In its second ground for dismissal, CCS argues that Dr. Baden is not qualified to render an expert opinion as to the treatment Mr. Bornstein received from CCS because "at the time of the occurrence and for at least a year prior, he was practicing as a pathologist. Said speciality [sic] would not involve the treatment-at-issue rendered by [CCS'] employees, including initial inmate medical evaluation, treatment for cuts or bruises, or dosage and administration of Ativan." (CCS' Br. Supp. Mot. 11.) In response, the County Defendants and Plaintiff argue that Dr. Baden is a forensic pathologist whose expertise is investigating sudden or suspicious deaths. Given the nature of the claims at issue, a pathologist is precisely the type of expert required in this case.

N.J.S.A. § 2A:53A-41 sets forth the relevant requirements for the qualifications of an expert:

In an action alleging medical malpractice, a person shall not give expert testimony or execute an affidavitpursuant to the provisions of P.L.1995, c. 139 (C.2A:5326 et seq.) on the appropriate standard of practice or care unless the person is licensed as a physician or other health care professional in the United States and meets the following criteria:
...
b. If the party against whom or on whose behalf the testimony is offered is a general practitioner, the expert witness, during the year immediately preceding the date of the occurrence that is the basis for the claim or action, shall have devoted a majority of his professional time to:
(1) active clinical practice as a general practitioner; or active clinical practice that encompasses the medical condition, or that includes performance of the procedure, that is the basis of the claim or action; or
(2) the instruction of students in an accredited medical school, health professional school, or accredited residency or clinical research program in the same health care profession in which the party against whom or on whose behalf the testimony is licensed; or
(3) both.

The purpose of the affidavit of merit is to weed out frivolous litigation, usually in cases where a plaintiff has been unable to retain an expert to support a malpractice claim. Here, there is an affidavit by physician indicating that there exists a "reasonable probability" that the treatment by CCS was "outside acceptable standards of practice." This is sufficient to show that the suit was not frivolously brought.

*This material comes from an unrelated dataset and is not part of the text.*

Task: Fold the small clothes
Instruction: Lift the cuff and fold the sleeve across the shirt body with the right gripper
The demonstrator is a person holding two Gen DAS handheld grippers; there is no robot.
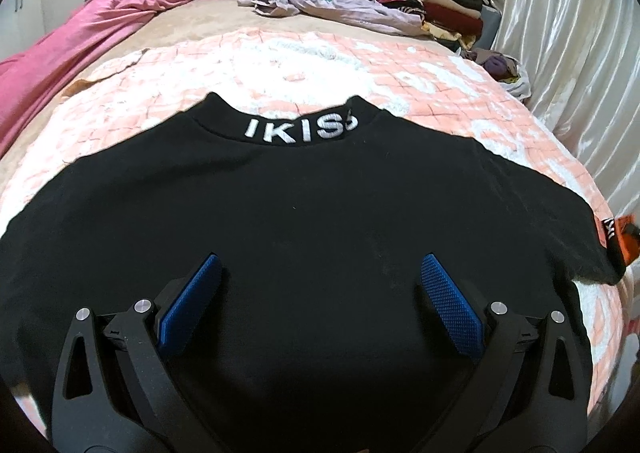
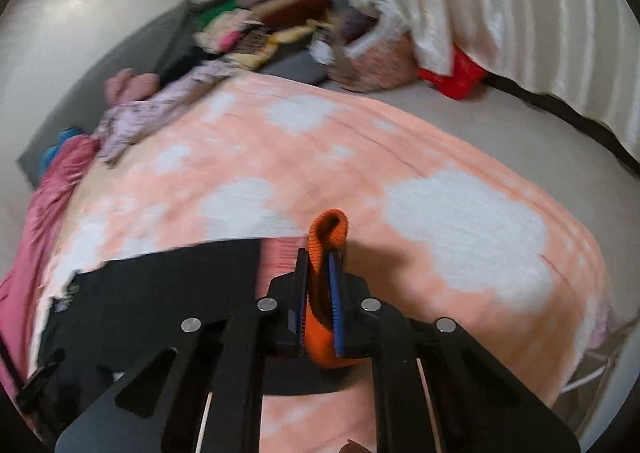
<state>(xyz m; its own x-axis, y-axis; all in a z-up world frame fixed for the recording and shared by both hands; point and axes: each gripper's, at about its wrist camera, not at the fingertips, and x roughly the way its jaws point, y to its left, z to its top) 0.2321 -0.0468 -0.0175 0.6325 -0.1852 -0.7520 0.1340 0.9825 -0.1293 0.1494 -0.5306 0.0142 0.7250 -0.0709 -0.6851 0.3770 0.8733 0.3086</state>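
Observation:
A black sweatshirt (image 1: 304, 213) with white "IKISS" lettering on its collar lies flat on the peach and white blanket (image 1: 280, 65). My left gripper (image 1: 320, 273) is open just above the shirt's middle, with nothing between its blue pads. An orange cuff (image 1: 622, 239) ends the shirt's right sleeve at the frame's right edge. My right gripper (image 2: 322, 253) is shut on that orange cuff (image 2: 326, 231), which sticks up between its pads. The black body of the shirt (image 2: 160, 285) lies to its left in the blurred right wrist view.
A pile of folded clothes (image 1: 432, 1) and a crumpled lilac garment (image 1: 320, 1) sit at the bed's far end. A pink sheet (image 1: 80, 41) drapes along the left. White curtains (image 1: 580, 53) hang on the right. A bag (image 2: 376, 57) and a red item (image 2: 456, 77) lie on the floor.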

CCS argues that Dr. Baden is not an appropriate affiant because he was not engaged in active practice as a general practitioner or instructing students at a medical school during the year prior to the date of the occurrence, however, Dr. Baden was serving as a pathologist with the New York state police at the time of the occurrence. Since the issue of Plaintiff's death is at the heart of this matter, the Court will allow the case to move forward with discovery. If appropriate, and with the benefit of discovery, the parties may revisit the propriety of Plaintiffs affidavit of merit in conjunction with summary judgment. See Santiago v. Hudson Cnty., Civil Action No. 10-3059 (PGS), 2011 WL 1885411 (D.N.J. May 18, 2011); Logue v. Capital Health Systems, Inc., Civil Action No. 12-3367 (MAS), 2013 WL 3288155 (D.N.J. June 28, 2013); Jorden v. Glass, Civil Action No. 09-1715 (JS), 2010 WL 786533 (D.N.J. Mar. 5, 2010).

III. CONCLUSION

For the reasons stated above, Defendant CCS' motion to dismiss the complaint with prejudice is denied. An appropriate order follows.